Repository Pattern (Ports & Adapters)

BookRepository, MemberRepository, LoanRepository, and RefreshTokenRepository are typing.Protocol classes living in each feature's domain/. Three or four concrete implementations live in the feature's infrastructure/: InMemory*, Sql*, plus a Cached* decorator (books and members only). Use cases depend only on the protocol; they have no idea which backend they're talking to.

A single contract test suite is parametrized over every implementation (tests/book/infrastructure/conftest.py):

@pytest.fixture(params=["in_memory", "sql", "cache_redis", "cache_in_memory"])
async def empty_book_repo(request, sql_book_repo):
    ...

If a new implementation passes the contract suite, it is provably substitutable (LSP). Contract tests run across the four repos × multiple backends.

Repository save is split into explicit create (insert; raises on duplicate id) and update (mutate existing; raises on missing) so accidental upserts become loud failures rather than silent data shape drift.

Two-port split for JWTs (Interface Segregation)

JWTs are used for two unrelated jobs in this codebase: short-lived access tokens for authentication, and single-use verification tokens for email confirmation. Two ports, two impls:

• auth.domain.TokenIssuer: access tokens (issue + verify) and refresh tokens (generate + hash) — strictly authentication session concerns.
• member.domain.VerificationTokenIssuer: email verification tokens (issue + verify) — strictly an email-verification concern.
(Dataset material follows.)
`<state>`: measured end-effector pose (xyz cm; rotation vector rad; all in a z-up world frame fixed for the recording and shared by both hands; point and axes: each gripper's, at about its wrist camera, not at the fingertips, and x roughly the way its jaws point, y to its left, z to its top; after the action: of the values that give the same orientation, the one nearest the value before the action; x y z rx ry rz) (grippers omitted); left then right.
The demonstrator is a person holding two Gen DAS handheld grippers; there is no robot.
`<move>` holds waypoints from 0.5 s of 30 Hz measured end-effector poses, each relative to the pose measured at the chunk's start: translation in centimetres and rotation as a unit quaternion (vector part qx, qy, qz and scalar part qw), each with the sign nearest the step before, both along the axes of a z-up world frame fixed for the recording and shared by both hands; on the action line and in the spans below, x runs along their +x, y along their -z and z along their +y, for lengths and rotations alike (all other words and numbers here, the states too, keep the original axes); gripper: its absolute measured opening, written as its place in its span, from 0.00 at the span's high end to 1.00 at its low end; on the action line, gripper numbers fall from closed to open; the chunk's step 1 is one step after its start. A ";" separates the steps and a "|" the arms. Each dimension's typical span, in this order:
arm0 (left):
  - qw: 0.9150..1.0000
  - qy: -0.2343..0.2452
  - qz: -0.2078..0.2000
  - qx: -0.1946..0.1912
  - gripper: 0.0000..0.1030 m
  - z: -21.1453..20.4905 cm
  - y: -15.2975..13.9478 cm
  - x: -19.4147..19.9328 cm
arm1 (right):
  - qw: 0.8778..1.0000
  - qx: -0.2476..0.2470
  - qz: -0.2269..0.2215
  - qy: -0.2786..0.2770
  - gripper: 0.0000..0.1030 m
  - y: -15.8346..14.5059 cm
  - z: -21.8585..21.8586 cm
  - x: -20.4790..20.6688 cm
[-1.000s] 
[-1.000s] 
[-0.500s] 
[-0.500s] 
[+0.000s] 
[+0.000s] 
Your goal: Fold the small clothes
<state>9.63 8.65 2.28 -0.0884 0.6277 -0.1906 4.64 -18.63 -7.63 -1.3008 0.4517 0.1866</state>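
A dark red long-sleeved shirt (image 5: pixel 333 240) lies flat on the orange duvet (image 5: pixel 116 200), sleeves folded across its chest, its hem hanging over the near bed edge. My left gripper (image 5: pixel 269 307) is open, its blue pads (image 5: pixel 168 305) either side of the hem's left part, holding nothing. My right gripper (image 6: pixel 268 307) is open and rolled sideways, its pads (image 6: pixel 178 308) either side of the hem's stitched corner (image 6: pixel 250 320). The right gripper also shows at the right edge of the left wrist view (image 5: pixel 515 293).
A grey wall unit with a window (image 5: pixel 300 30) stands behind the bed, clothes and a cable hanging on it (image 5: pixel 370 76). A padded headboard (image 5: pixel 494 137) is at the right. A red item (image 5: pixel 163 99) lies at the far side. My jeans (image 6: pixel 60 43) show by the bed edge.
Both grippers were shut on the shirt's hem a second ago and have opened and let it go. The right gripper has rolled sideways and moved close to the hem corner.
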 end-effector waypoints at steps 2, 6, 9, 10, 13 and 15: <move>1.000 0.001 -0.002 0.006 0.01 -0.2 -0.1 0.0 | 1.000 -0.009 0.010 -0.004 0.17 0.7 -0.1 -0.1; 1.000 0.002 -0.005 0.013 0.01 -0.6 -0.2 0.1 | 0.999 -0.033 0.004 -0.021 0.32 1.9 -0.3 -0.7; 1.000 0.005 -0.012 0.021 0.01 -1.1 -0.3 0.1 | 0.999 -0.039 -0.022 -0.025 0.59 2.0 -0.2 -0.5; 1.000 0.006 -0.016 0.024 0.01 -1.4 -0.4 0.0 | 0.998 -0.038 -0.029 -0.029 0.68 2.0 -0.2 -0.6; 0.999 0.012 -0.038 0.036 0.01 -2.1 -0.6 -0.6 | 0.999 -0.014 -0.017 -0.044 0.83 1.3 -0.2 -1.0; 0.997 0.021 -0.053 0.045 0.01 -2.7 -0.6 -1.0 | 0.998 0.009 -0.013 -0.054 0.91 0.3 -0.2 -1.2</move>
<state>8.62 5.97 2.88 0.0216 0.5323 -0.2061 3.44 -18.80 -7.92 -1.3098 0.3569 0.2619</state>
Each impl (PyJWTTokenIssuer, PyJWTVerificationTokenIssuer) uses the same JWT_SECRET_KEY but stamps a distinct purpose claim (access vs verify_email) on its payload, so a token minted for one purpose cannot be replayed against the other endpoint.
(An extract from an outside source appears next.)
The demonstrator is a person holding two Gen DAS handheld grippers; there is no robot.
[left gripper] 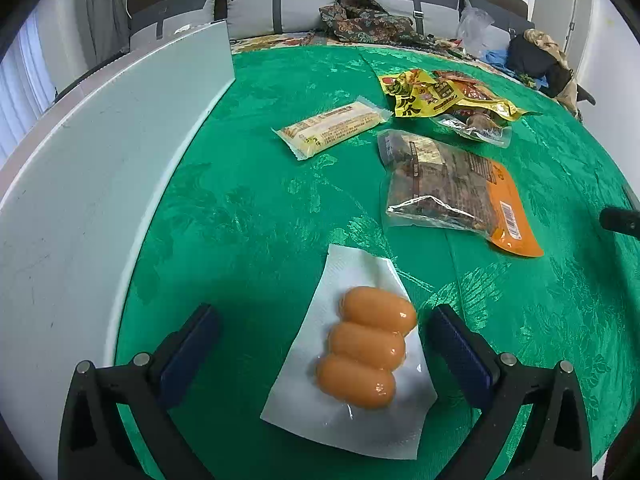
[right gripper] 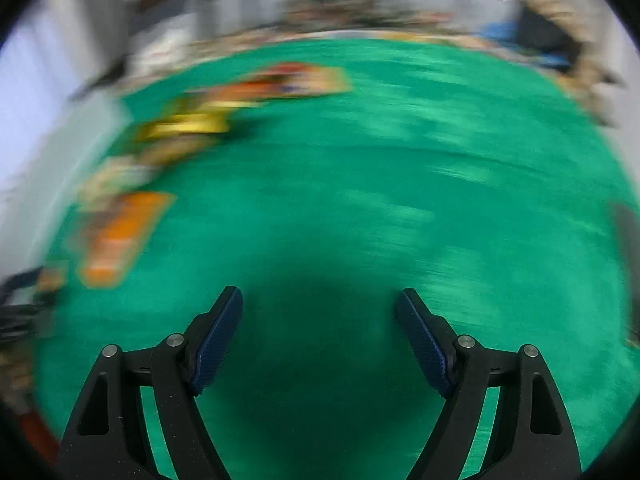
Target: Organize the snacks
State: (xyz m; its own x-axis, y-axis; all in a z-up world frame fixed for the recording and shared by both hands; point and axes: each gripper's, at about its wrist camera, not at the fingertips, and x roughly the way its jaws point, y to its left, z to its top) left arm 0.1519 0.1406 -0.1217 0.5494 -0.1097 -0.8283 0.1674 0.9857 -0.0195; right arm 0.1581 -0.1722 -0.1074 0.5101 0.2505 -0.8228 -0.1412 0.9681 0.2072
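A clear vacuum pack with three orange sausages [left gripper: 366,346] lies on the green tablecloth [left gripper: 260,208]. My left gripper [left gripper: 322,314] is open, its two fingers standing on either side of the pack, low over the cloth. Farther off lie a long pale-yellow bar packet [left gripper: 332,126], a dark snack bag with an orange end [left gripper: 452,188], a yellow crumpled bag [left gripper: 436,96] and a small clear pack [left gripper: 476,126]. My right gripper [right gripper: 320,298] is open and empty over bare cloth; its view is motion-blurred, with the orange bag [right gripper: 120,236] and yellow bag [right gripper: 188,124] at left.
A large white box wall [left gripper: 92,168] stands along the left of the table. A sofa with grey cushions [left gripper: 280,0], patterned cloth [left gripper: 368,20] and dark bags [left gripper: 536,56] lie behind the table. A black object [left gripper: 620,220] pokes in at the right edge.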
Cross-slice port with member-side impl (CredentialVerifier)

auth.domain.CredentialVerifier is a port that LoginUseCase consumes (async verify(email, password) -> UUID). Its implementation, MemberCredentialVerifier, lives in member/infrastructure/ and internally uses MemberRepository + PasswordHasher to do the actual lookup and verification.
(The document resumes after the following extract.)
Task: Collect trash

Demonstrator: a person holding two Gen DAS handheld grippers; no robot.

The point: the auth slice's LoginUseCase does not import MemberRepository or Email from member.domain — it only knows the port. The member slice provides an adapter to that port, an asymmetric dependency that keeps the auth slice slim while still letting login work against the real member store.

Notifier as a business port, not infrastructure

Notifier is a domain port that sends a Notification value object — not an "email service". The value object carries recipient, subject, body; the channel is the impl's concern. Today the only impl is EmailNotifier via aiosmtplib, but the use case (AddMemberUseCase) doesn't know that — adding SMS or push later doesn't touch member code.

Argon2 password hashing behind a port

PasswordHasher is a port in shared.application. Production uses Argon2PasswordHasher (argon2-cffi, OWASP-recommended parameters); tests use a FakePasswordHasher that produces deterministic, fast hashes ("hashed:password"). Switching cost factors or algorithms is one constructor argument away — use cases never see it.

Decorator Pattern (CachedBookRepository, CachedMemberRepository)

CachedBookRepository wraps any BookRepository and adds Redis caching to find_by_id. The cache layer itself is abstracted behind a Cache protocol (shared/infrastructure/cache/protocol.py) with two implementations: RedisCache (network) and InMemoryCache (LRU). The decorator works against any cache, the cache works against any backend. DIP applied recursively.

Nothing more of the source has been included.